■ Exercise requirements ■
Exactly as shown, give the full listing again.

■ Given material ■
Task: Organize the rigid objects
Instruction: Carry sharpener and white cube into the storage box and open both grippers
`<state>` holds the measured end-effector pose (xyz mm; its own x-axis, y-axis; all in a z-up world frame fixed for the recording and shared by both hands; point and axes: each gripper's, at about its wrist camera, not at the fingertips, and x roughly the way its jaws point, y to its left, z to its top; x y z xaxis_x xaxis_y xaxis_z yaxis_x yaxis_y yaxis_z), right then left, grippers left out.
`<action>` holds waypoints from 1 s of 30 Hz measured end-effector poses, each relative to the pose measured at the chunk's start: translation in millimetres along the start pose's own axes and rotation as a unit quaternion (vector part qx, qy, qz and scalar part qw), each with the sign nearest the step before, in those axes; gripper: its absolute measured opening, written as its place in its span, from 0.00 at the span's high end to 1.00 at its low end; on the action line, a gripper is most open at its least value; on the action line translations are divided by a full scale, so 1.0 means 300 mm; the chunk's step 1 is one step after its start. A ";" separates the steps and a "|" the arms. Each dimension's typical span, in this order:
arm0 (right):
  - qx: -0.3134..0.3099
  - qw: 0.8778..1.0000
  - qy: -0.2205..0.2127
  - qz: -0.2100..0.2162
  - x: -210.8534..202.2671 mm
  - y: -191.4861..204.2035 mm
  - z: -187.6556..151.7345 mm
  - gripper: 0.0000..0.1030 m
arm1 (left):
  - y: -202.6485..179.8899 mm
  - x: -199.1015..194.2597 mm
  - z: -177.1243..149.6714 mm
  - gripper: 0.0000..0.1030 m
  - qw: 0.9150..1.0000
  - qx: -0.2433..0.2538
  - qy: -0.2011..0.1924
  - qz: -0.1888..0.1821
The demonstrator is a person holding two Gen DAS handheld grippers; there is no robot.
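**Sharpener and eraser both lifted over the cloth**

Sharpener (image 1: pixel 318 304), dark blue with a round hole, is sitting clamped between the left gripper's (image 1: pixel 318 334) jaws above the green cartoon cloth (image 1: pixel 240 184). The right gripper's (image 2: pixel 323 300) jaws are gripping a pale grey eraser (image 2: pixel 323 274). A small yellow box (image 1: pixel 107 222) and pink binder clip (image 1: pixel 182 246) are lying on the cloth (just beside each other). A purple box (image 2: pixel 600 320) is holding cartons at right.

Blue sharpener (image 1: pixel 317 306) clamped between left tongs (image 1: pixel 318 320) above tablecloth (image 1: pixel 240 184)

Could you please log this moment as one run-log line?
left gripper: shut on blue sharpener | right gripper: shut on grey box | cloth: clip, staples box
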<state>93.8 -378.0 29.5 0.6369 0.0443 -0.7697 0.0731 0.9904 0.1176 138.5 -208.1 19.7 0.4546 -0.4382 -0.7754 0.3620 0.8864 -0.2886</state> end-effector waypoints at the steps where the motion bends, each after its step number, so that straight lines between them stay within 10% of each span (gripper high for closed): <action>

■ Response box ■
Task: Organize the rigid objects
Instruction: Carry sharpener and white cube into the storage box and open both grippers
`<state>` holds the measured end-effector pose (xyz mm; its own x-axis, y-axis; all in a z-up world frame fixed for the recording and shared by both hands; point and axes: each gripper's, at about its wrist camera, not at the fingertips, and x roughly the way its jaws point, y to its left, z to its top; x y z xaxis_x xaxis_y xaxis_z yaxis_x yaxis_y yaxis_z), right then left, grippers left out.
`<action>` holds waypoints from 1 s of 30 Hz measured end-effector poses, each relative to the pose measured at the chunk's start: translation in millimetres along the start pose's own axes and rotation as a unit quaternion (vector part qx, qy, qz and scalar part qw), each with the sign nearest the step before, in those axes; gripper: its absolute measured opening, written as its place in its span, from 0.00 at the span's high end to 1.00 at its low end; on the action line, a gripper is most open at its least value; on the action line translations are divided by a full scale, so 1.0 means 300 mm; the chunk's step 1 is one step after its start. A ";" separates the steps and a "|" the arms. Each dimension's typical span, in this order:
arm0 (right):
  - qx: -0.3134..0.3099
  - qw: 0.8778..1.0000
  - qy: -0.2205..0.2127
  - qz: -0.2100..0.2162
  - x: -210.8534..202.2671 mm
  - y: -191.4861..204.2035 mm
  - z: -187.6556..151.7345 mm
  - gripper: 0.0000..0.1030 m
arm1 (left):
  - y: -202.6485..179.8899 mm
  - x: -199.1015..194.2597 mm
  - z: -177.1243..149.6714 mm
  - gripper: 0.0000..0.1030 m
  - qw: 0.9150..1.0000
  - qx: -0.2433..0.2538
  - qy: -0.2011..0.1924
  - qz: -0.1888..0.1821
The demonstrator is a person holding two Gen DAS handheld grippers; there is no robot.
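**Sharpener and eraser both lifted over the cloth**

Sharpener (image 1: pixel 318 304), dark blue with a round hole, is sitting clamped between the left gripper's (image 1: pixel 318 334) jaws above the green cartoon cloth (image 1: pixel 240 184). The right gripper's (image 2: pixel 323 300) jaws are gripping a pale grey eraser (image 2: pixel 323 274). A small yellow box (image 1: pixel 107 222) and pink binder clip (image 1: pixel 182 246) are lying on the cloth (just beside each other). A purple box (image 2: pixel 600 320) is holding cartons at right.

Blue sharpener (image 1: pixel 317 306) clamped between left tongs (image 1: pixel 318 320) above tablecloth (image 1: pixel 240 184)

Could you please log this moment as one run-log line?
left gripper: shut on blue sharpener | right gripper: shut on grey box | cloth: clip, staples box
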<state>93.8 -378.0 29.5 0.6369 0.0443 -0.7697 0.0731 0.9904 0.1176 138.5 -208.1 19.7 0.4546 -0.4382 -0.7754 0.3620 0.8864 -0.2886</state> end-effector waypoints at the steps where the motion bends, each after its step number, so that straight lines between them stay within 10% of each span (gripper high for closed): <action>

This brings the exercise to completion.